Here is where the landscape function comes in. This function started as a purely mathematical discovery: when solving a Schrödinger equation such as

\displaystyle -\Delta \phi + V \phi = E \phi

(where we have now suppressed all physical constants for simplicity), it turns out that the behavior of the eigenfunctions {\phi} at various energy levels {E} is controlled to a remarkable extent by the landscape function {u}, defined to be the solution to the equation

\displaystyle -\Delta u + V u = 1.

As discussed in this previous blog post (discussing a paper on this topic I wrote with some of the members of this collaboration), one reason for this is that the Schrödinger equation can be transformed after some routine calculations to

\displaystyle -\frac{1}{u^2} \mathrm{div}( u^2 \nabla (\phi/u)) + \frac{1}{u} (\phi/u) = E (\phi/u),

thus making {\frac{1}{u}} an effective potential for the Schrödinger equation (and {u^2} also being the coefficients of an effective geometry for the equation). In practice, when {V} is a disordered potential, the effective potential {1/u} tends to be behave like a somewhat “smoothed out” or “homogenized” version of {V} that exhibits superior numerical performance. For instance, the classical Weyl law predicts (assuming a smooth confining potential {V}) that the density of states up to energy {E} – that is to say, the number of bound states up to {E} – should asymptotically behave like {\frac{1}{(2\pi)^2}|\{ (x,\xi): \xi^2 + V(x) \leq E\}|}. This is accurate at very high energies {E}, but when {V} is disordered, it tends to break down at low and medium energies. However, the landscape function makes a prediction {\frac{1}{(2\pi)^2}|\{ (x,\xi): \xi^2 + 1/u(x) \leq E\}|} for this density of states that is significantly more accurate in practice in these regimes, with a mathematical justification (up to multiplicative constants) of this accuracy obtained in this paper of David, Filoche, and Mayboroda. More refined predictions (again with some degree of theoretical support from mathematical analysis) can be made on the local integrated density of states, and with more work one can then also obtain approximations for the carrier density functions {n,p} mentioned previously in terms of the energy band level functions {E_c}, {E_v}. As the landscape function {u} is relatively easy to compute (coming from solving a single elliptic equation), this gives a very practical numerical way to carry out the iterative procedure described previously to model LEDs in a way that has proven to be both numerically accurate, and significantly faster than empirical testing, leading to a significantly more rapid design cycle.

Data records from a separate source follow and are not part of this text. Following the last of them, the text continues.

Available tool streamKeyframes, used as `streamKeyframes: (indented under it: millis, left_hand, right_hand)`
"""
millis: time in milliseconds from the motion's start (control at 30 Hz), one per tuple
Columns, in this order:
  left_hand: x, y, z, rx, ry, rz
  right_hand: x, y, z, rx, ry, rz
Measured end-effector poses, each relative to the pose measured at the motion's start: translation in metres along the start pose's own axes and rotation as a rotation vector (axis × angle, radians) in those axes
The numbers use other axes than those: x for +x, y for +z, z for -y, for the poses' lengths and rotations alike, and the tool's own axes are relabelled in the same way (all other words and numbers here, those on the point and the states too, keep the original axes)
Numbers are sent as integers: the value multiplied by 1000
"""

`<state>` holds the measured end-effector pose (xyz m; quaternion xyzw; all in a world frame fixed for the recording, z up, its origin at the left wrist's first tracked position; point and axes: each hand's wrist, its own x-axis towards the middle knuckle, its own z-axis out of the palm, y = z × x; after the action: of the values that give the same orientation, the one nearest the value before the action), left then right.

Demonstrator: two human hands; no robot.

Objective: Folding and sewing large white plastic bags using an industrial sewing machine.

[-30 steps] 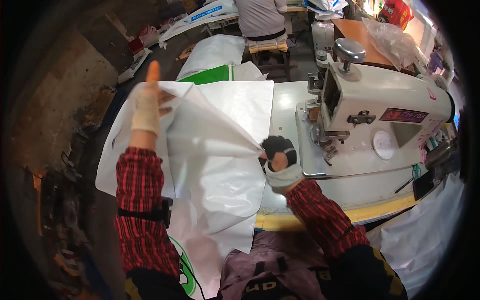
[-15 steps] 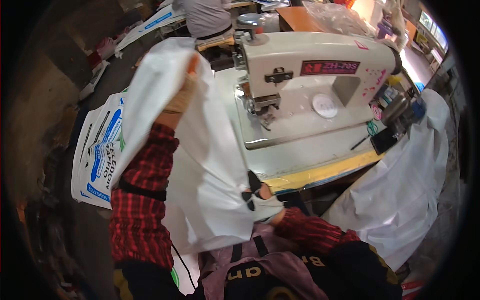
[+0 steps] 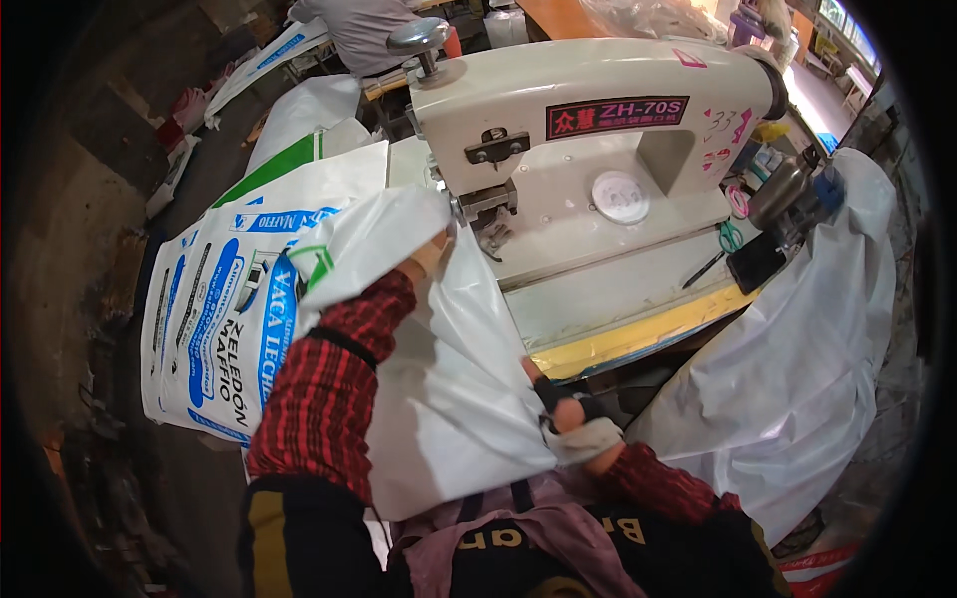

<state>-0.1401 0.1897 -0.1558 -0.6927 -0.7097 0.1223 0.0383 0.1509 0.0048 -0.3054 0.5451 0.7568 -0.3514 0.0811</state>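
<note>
A large white plastic sack (image 3: 439,369) hangs in front of me, its upper part reaching the head of a cream industrial sewing machine (image 3: 598,95). At the sack's upper edge, beside the needle area, my left hand (image 3: 429,257) is closed on the white material; a fold hides most of its fingers. Near my body, my right hand (image 3: 573,414), with black coverings on some fingers and a pale wrap across it, grips the sack's right edge. Printed white, blue and green sacks (image 3: 209,319) lie to the left, beside my left forearm.
The machine's table has a yellow front edge (image 3: 648,334). On its right are green-handled scissors (image 3: 730,237), a black phone-like object (image 3: 755,263) and a dark bottle (image 3: 788,194). White sheeting (image 3: 778,389) drapes at the right. A person in grey (image 3: 354,35) sits behind.
My left hand has come down and right with the raised sack edge, reaching the machine head. Printed sacks at left are more exposed. My right hand has shifted slightly right.
</note>
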Motion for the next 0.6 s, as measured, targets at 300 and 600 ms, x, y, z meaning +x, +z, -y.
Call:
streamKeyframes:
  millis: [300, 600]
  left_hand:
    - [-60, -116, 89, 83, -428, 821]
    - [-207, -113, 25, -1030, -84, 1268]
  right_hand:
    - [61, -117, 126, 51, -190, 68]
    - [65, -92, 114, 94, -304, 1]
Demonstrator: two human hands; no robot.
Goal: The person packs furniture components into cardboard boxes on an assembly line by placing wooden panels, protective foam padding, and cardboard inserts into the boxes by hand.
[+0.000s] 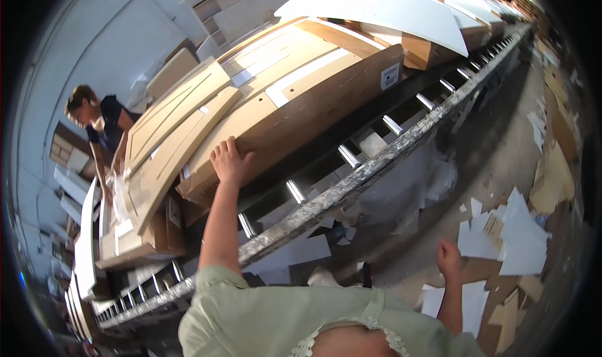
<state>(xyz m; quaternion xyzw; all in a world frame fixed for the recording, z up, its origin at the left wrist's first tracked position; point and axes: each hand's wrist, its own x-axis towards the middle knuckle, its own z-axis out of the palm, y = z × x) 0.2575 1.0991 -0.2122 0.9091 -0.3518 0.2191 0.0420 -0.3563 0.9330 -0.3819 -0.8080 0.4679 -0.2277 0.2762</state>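
Note:
My left hand (230,162) rests on the near edge of a long brown cardboard box (313,84), fingers spread and bent over its upper edge. The box lies on a roller conveyor (348,156) that runs from lower left to upper right, and a white label is stuck to its near side. Flat tan board strips (169,128) lie across the left end of the boxes. Down at my right side, away from the conveyor, hangs my right hand (448,256). Its fingers are curled in and nothing shows in them.
Another person (103,122) in a dark top leans over the conveyor's far side. A large white sheet (376,12) lies over boxes farther along. Torn white scraps (523,231) and cardboard pieces (555,181) litter the floor at right. Clear plastic wrap (401,187) lies under the conveyor rail.

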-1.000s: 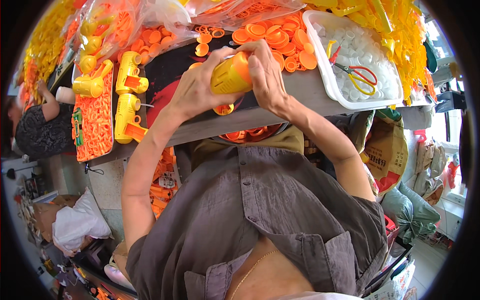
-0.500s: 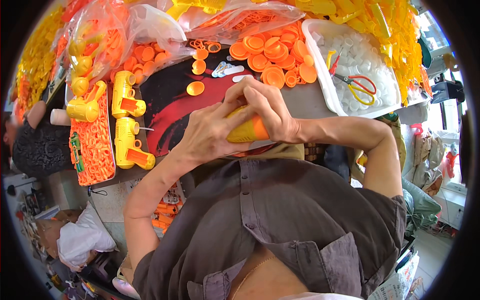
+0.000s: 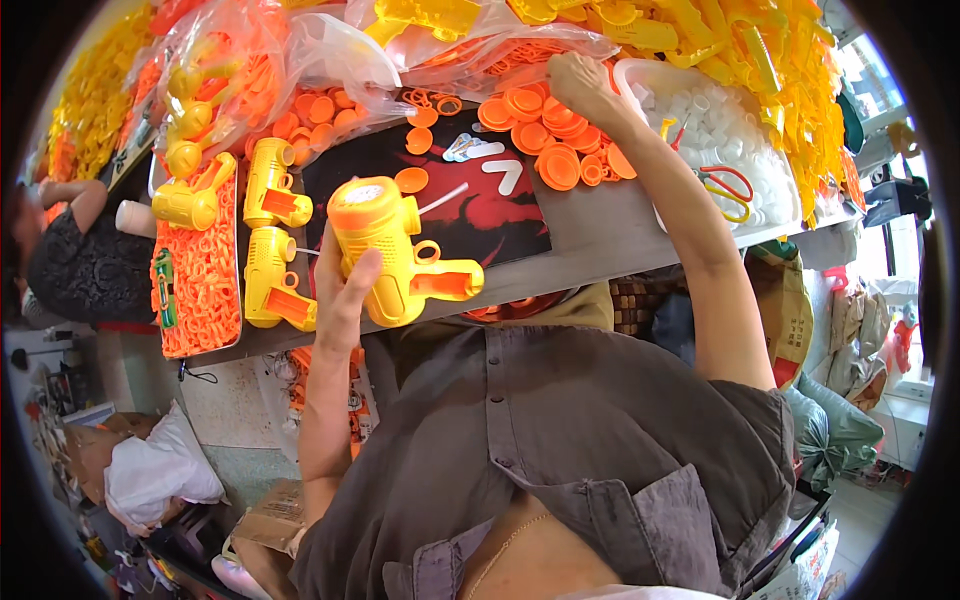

In particular, recent advances in LED technology have largely closed the “green gap” by introducing designs that incorporate “{V}-defects”: {V}-shaped dents in the semiconductor layers of the LED that create lateral carrier injection pathways and modify the internal electric field, enhancing hole transport into the active layer. The ability to accurately simulate the effects of these defects has allowed researchers to largely close this gap:

My understanding is that the major companies involved in developing LED lighting are now incorporating landscape-based methods into their own proprietary simulation models to achieve similar effects in commercially produced LEDs, which should lead to further energy savings in the near future.

Thanks to Svitlana Mayboroda and Marcel Filoche for detailed discussions, comments, and corrections of the material here.